日本語では難しい言葉を使って「範疇」と呼ばれたりしますね。
このカテゴリーというのは個人の考えが入ってはいけない。
つまり、客観的で誰からも認めてもらえる区分である必要があります。

というわけで「タイタニック」はアメリカ映画、またはハリウッド映画、あるいは長編映画とカテゴリー分けをされるのです。
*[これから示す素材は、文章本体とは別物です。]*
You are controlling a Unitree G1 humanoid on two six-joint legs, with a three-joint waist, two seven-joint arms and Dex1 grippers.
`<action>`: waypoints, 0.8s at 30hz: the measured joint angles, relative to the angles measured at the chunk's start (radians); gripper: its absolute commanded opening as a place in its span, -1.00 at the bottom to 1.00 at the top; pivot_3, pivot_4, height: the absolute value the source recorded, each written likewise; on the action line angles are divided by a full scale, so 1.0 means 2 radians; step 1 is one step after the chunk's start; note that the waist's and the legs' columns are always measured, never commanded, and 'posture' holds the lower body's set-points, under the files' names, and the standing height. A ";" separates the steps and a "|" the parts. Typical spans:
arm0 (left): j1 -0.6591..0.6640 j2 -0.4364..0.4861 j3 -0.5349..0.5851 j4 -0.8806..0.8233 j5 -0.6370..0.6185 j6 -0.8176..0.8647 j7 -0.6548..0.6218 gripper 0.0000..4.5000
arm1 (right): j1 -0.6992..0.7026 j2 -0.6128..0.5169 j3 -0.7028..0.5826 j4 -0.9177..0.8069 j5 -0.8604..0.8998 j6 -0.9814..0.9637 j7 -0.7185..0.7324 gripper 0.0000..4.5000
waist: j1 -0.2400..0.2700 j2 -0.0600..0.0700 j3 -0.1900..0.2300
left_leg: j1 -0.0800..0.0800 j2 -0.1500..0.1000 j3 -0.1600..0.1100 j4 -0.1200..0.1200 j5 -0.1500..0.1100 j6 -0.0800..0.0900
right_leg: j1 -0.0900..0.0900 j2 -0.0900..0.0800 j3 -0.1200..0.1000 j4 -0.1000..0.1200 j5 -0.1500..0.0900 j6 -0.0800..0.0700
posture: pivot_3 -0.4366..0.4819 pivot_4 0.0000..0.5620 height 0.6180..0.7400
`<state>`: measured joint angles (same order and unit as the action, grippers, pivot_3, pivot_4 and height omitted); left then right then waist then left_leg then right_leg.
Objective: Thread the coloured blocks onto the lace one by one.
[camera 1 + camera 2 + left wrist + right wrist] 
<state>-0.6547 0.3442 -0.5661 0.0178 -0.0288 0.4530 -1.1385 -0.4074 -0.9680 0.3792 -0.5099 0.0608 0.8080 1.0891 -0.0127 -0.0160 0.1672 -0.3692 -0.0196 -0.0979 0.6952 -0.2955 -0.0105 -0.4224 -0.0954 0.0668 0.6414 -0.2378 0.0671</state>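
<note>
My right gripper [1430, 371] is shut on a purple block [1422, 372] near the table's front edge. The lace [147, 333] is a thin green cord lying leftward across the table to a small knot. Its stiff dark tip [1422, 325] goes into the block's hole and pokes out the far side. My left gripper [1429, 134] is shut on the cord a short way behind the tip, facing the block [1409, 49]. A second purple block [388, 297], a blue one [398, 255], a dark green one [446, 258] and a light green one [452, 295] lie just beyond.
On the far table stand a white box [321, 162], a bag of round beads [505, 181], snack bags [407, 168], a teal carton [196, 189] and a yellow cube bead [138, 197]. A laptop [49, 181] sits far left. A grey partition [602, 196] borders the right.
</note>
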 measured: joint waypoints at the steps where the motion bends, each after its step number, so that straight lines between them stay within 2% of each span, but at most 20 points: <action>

18 自分:名無しのAA書きさん[sage] 投稿日:2022/07/17(日) 00:46:56
〇ジャンル名をジャンル分けしてみた

ゲームの種類を家庭用ゲーム、アーケードゲーム、スマホゲームと区分した場合。
厳密に言うと、これらはジャンル分けしたのではなくカテゴリー分けしたことになります。
どれも何の種類のハードで動くゲームなのか。
誰が聞いても納得できるように客観的に分類しているからです。

ところが、ゲームのジャンルとなると主観が炸裂します。
その時々の都合や事情によって、気ままに決められています。

誤解が生まれやすいジャンルのひとつにアドベンチャーゲームがあります。
1981年にマイクロソフトは「アドベンチャー(Adbenture)」という名のゲームを発表しました。
文字を入力すると物語が進んでいく画期的なゲームでした。
以来、文字入力によって物語が分岐するタイプのゲームはアドベンチャーゲームと呼ばれるようになりました。
Nintendo Switchのゲームで言えば「ファミコン探偵倶楽部」は典型的なアドベンチャーゲームですね。
ですが、アドベンチャーは冒険のこと。
主人公が冒険する「ゼルダの伝説」をアクションアドベンチャーと呼んではいけないのか、
というとそんなことはありません。
ジャンルは主観で決めてもいいのです。

黎明期の代表作がそのままジャンル名になっているものとして「ローグ(Rogue)」が挙げられます。
ローグのようなダンジョン生成型のゲームはローグライクと呼ばれていますよね。

ロールプレイングゲーム、パズルゲームなどはゲーム全体のことを示していますが、
ゲームの主たる要素を示すジャンル名も存在します。
主人公やアイテムを育てるから育成ゲーム、
敵との戦闘に終始し、それがゲームの中心だと感じればハックアンドスラッシュ。
略してハクスラなどという呼び名もあります。

こうして改めて見てみるとジャンルにもジャンルがあるように思えます。

題材を示す(ゴルフゲーム、テニスゲーム)
場を示す(オープンワールド、箱庭ゲーム)
物語を示す(恋愛ゲーム、ミステリーゲーム)
複数プレイヤーの関係性を示す(MOBA、MMORPG)
プレイスタイルを示す(放置ゲーム、カジュアルゲーム)
自虐的に特徴を示す(バカゲー、死にゲー)
プレイヤー視点を示す(FPS、TPS)

などが思いつきます。

これらに加えて、戦国シミュレーションゲームのような題材とゲームスタイルの組み合わせ型や、
アクションRPGやパズルアクションのような、
ジャンルを組み合わせたジャンルミックス型もあります。

そこにオンラインゲームや3Dゲームのようなカテゴリー区分も加わるとさらにややこしい。

というわけで、ジャンルをジャンル分けして整理する時期がやって来たのかもしれないなー、というお話でした。